One of the best tools I have ever found to form new habits is the book Atomic Habits by James Clear

I am quite neuron-divergent in several ways and forming a new habit is sooooooo difficult for me. My favorite idea from that book was to commit to two minutes daily to this new thing you want to start doing. You won’t be overwhelmed by two minutes at all for anything. It won’t see like such a big deal to you to sit down with Jesus for only two minutes at the same time each day. Stay with the two minutes until you are into the swing of it and then you’re off! Start adding to it little by little.

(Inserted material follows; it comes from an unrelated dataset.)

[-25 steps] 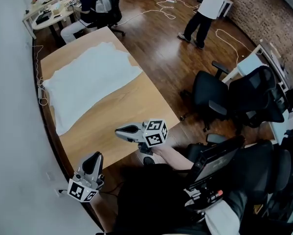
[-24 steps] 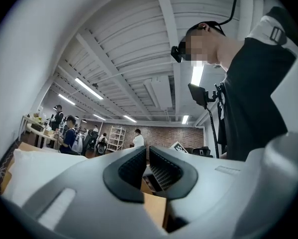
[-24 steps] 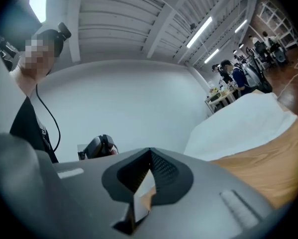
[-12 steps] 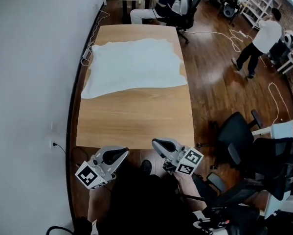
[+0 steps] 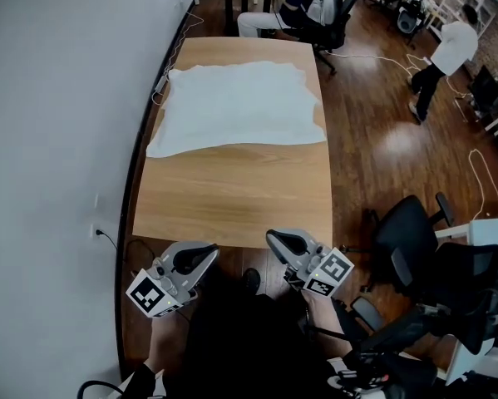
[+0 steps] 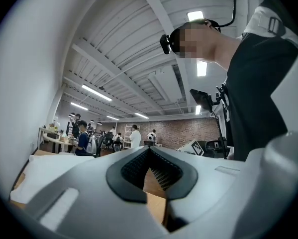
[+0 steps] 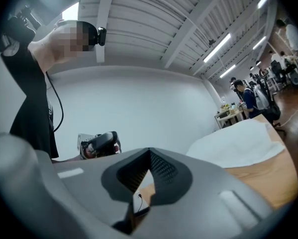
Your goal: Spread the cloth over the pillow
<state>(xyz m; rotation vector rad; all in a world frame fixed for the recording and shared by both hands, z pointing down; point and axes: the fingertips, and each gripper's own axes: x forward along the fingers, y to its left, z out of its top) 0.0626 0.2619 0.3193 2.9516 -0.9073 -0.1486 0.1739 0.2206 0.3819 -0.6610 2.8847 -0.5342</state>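
Head view: a white cloth (image 5: 236,106) is spread over the far half of a wooden table (image 5: 232,198) beside a white wall (image 5: 57,140); chairs (image 5: 415,239) are seen on wood floor (image 5: 382,140).
Left gripper view: the left gripper (image 6: 149,154) is closed, empty.
Right gripper view: the right gripper (image 7: 149,157) is closed, empty.

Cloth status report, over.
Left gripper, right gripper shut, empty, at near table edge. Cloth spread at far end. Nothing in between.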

How long should you pray? My personal goal has always been thirty minutes at a time daily. After years of the practice of interior prayer, it’s not a big deal to pray that long. In fact I add in little snippets of it where I can through the day. I think of them like flowers tucked into a rock wall here and there with a little moss. You have the nice strong wall at the cornerstone of your 30 minutes of interior prayer, and then these pretty little flowers modestly adorning it; your few minutes here and there in the car in a parking lot, between jobs, a few minutes before bed, or after evening prayer or after mass.

The rewards of this little habit are like water to the soul. All your other practices of faith are immeasurably deepened. Your faith will mean more to you than ever and not in a weird way that makes you annoying to other people, but in a way that flows out with honest love to everything and everyone in your life. Most of all it makes the Lord so happy and you will grow so much closer to him.

As St. John of the Cross wrote, “In the evening of your life you will be judged on love; so love, the way God wants, and leave off your own way of acting.” This makes me chuckle a little. We all have our own little ideas about what is the most holy thing to do and sometimes it’s not what we thought. He seems to like the simple things. “Sit down with me, and let yourself be loved.” Or as our St. Teresa said, “I am only asking you to look at him.”

Come, and you will see. Advent is the perfect time for this; to cherish Jesus within you as Mary did, to ponder the Lord in our hearts, to reflect him as she did, love him as she did. Right here. It’s the perfect gift.